Collected data entries:
*-*-*
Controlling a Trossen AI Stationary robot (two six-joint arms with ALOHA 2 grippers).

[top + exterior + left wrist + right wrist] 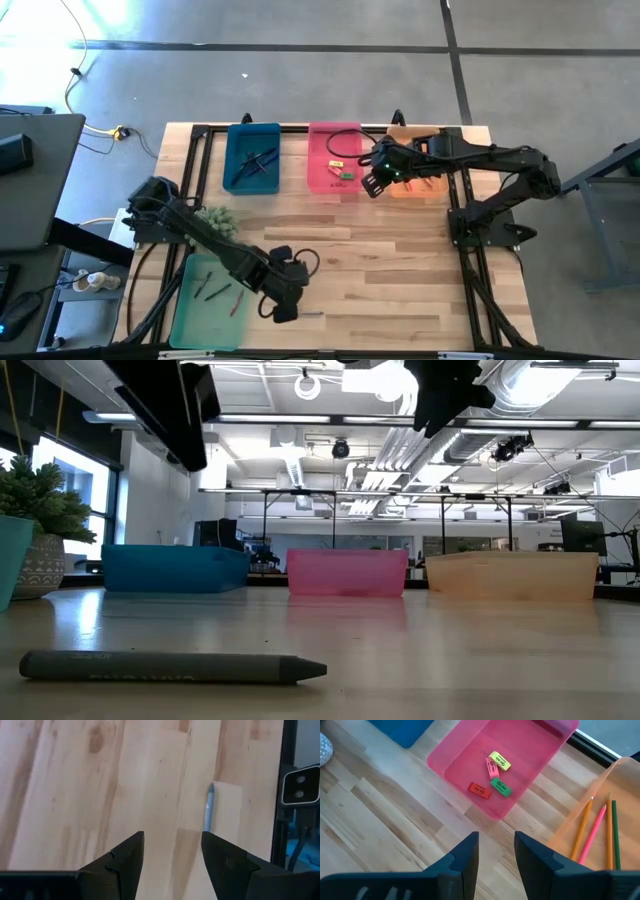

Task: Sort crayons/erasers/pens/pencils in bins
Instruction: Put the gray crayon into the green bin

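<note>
Crayon (172, 667), dark grey, lies alone on the worktop (380, 270) near its near edge, just right of the left gripper (283, 312), whose fingers stand wide and empty above the wood. Right gripper (372, 186) hovers between the pink bin (313, 160) and the orange bin (560, 832), fingers part-open and holding nothing. Erasers (491, 775) sit in the pink bin, pencils (597, 832) in the orange, pens (252, 165) in the blue bin (232, 180), and short sticks in the green bin (185, 320).

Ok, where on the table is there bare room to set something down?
Bare wood spans the middle, between the back row of blue bin, pink bin and orange bin and the front edge. Crowded: front left, with the green bin, left gripper and grey crayon.
</note>
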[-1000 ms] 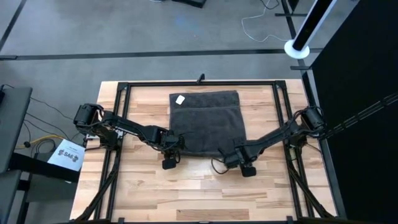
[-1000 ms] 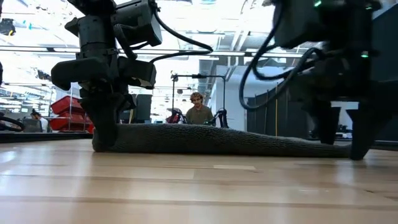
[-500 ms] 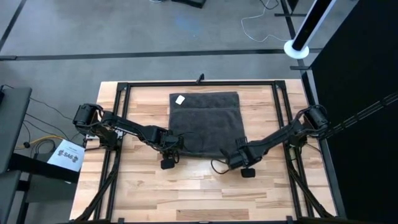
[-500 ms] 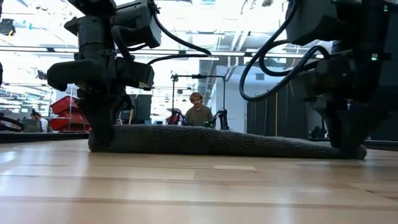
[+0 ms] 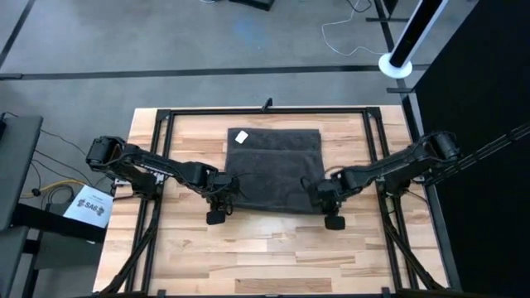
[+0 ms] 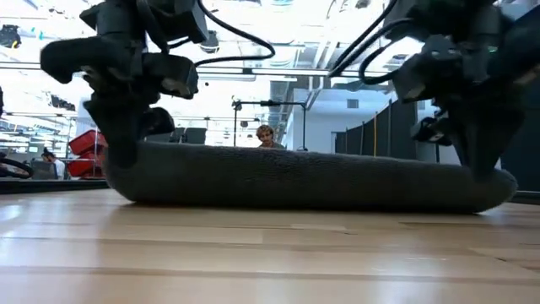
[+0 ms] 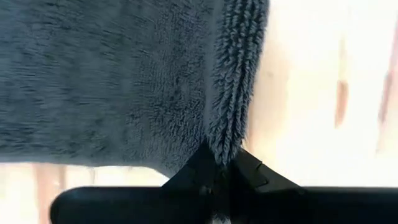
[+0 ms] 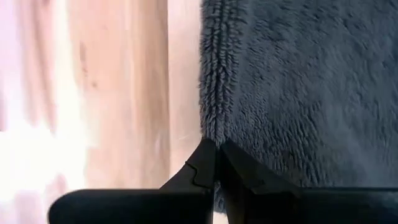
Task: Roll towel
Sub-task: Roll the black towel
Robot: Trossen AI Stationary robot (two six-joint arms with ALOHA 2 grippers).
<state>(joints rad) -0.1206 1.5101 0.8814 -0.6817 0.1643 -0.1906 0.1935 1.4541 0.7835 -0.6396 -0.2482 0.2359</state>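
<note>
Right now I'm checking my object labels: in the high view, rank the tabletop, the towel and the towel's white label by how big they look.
Largest to smallest in the high view:
1. Tabletop
2. Towel, gripped at its near corners by the left gripper and right gripper
3. Label
No close calls.

Two dark, matte-black arms, each built of slim jointed segments with bulkier rounded housings at the base joints. Black cables loop loosely from the upper wrist housings. The left gripper (image 7: 219, 163) and right gripper (image 8: 216, 160) each carry two black, angular fingers tapering to wedge-shaped tips on a straight black crossbar.
</note>
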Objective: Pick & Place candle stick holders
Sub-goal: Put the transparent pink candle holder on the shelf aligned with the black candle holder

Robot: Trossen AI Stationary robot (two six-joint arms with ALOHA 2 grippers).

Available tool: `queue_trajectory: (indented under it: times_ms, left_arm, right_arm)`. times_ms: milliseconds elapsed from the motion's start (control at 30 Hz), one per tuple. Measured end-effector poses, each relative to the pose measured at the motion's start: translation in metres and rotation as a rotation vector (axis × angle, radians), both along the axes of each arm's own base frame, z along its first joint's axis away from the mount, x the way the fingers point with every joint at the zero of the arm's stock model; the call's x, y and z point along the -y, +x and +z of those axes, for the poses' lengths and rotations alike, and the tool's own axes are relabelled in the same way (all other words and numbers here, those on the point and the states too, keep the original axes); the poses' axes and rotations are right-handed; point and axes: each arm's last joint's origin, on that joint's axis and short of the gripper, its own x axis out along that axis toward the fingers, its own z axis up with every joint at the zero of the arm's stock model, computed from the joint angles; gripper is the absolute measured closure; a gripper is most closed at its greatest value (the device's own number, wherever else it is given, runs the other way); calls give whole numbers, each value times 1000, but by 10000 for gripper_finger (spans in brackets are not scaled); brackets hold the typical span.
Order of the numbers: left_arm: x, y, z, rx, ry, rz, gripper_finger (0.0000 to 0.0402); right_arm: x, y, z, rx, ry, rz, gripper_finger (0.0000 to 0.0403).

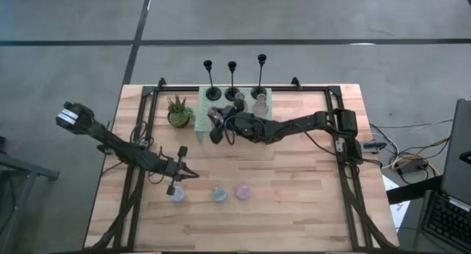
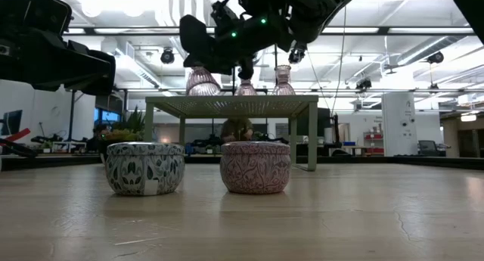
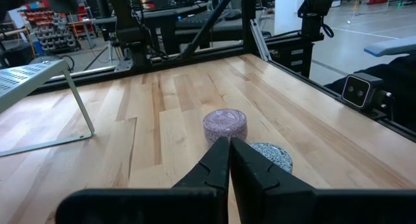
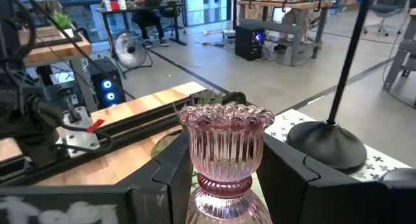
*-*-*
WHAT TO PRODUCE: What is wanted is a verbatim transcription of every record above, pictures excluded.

EXPECTED ANSWER:
Controlling a Trossen AI Stationary robot (two six-joint arms with ALOHA 2 grippers).

[top + exterior + left wrist + right wrist] 

Task: Sort crayons/erasers/pens/pencils in bins
Instruction: Put the gray crayon into the green bin

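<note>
Crayon (172, 667), dark grey, lies alone on the worktop (380, 270) near its near edge, just right of the left gripper (283, 312), whose fingers stand wide and empty above the wood. Right gripper (372, 186) hovers between the pink bin (313, 160) and the orange bin (560, 832), fingers part-open and holding nothing. Erasers (491, 775) sit in the pink bin, pencils (597, 832) in the orange, pens (252, 165) in the blue bin (232, 180), and short sticks in the green bin (185, 320).

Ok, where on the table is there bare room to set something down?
Bare wood spans the middle, between the back row of blue bin, pink bin and orange bin and the front edge. Crowded: front left, with the green bin, left gripper and grey crayon.
</note>
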[-1000 ms] 
[-1000 ms] 
[-500 ms] 
[-500 ms] 
[+0 ms] 
[+0 ms] 
[+0 ms] 
[+0 ms] 
Task: Roll towel
Sub-task: Roll the black towel
Robot: Trossen AI Stationary robot (two six-joint arms with ALOHA 2 grippers).
<state>(joints rad) -0.1206 1.5101 0.8814 -0.6817 0.1643 -0.1906 0.1935 1.4541 0.7835 -0.6396 -0.2482 0.2359</state>
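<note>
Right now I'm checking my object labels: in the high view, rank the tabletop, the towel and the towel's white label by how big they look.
Largest to smallest in the high view:
1. Tabletop
2. Towel, gripped at its near corners by the left gripper and right gripper
3. Label
No close calls.

Two dark, matte-black arms, each built of slim jointed segments with bulkier rounded housings at the base joints. Black cables loop loosely from the upper wrist housings. The left gripper (image 7: 219, 163) and right gripper (image 8: 216, 160) each carry two black, angular fingers tapering to wedge-shaped tips on a straight black crossbar.
</note>
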Objective: Pick & Place candle stick holders
Sub-goal: Put the transparent pink candle holder on the shelf aligned with the black candle holder

Robot: Trossen AI Stationary robot (two six-joint arms with ALOHA 2 grippers).

Available tool: `queue_trajectory: (indented under it: times_ms, left_arm, right_arm)`. times_ms: milliseconds elapsed from the motion's start (control at 30 Hz), one per tuple. Measured end-effector poses, each relative to the pose measured at the motion's start: translation in metres and rotation as a rotation vector (axis × angle, radians), both along the axes of each arm's own base frame, z along its first joint's axis away from the mount, x the way the fingers point with every joint at the zero of the arm's stock model; the call's x, y and z point along the -y, +x and +z of those axes, for the poses' lengths and rotations alike, and the tool's own axes are relabelled in the same way (all other words and numbers here, those on the point and the states too, keep the original axes); the poses' axes and rotations are right-handed; point and axes: each arm's last joint's origin, on that joint's axis and short of the gripper, its own x axis out along that axis toward the fingers, its own z axis up with every joint at the zero of the arm's stock model, computed from the joint angles; gripper is the absolute measured closure; a gripper is most closed at its greatest value (the device's own number, wherever else it is given, runs the other way); calls give whole numbers, each value times 1000, but by 10000 for gripper_finger (spans in brackets are not scaled); brackets hold the typical span.
Order of the numbers: left_arm: x, y, z, rx, ry, rz, gripper_finger (0.0000 to 0.0402); right_arm: x, y, z, rx, ry, rz, gripper_finger (0.0000 to 0.0403).

The full answer has been given.